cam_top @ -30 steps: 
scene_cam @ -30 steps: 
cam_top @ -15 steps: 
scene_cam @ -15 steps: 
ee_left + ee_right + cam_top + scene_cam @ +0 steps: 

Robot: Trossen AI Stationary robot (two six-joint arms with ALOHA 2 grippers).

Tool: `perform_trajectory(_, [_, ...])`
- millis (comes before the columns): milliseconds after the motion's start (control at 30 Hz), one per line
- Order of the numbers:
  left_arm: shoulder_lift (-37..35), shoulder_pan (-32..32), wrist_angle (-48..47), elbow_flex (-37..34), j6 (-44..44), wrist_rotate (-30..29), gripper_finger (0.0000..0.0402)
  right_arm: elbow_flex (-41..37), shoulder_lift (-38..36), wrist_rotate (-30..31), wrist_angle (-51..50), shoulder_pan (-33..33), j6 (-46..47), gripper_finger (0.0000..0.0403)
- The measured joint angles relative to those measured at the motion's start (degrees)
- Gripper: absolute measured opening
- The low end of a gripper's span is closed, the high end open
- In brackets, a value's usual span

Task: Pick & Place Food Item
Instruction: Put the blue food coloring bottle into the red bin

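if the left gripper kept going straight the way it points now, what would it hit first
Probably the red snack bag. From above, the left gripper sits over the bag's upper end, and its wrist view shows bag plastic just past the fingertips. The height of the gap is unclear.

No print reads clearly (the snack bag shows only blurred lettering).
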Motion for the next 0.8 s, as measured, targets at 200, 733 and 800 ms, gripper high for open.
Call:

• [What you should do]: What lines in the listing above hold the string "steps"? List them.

• [Result of this exercise]:
cam_top @ -30 steps: 
scene_cam @ -30 steps: 
cam_top @ -15 steps: 
scene_cam @ -15 steps: 
ee_left + ee_right + cam_top + scene_cam @ +0 steps: 

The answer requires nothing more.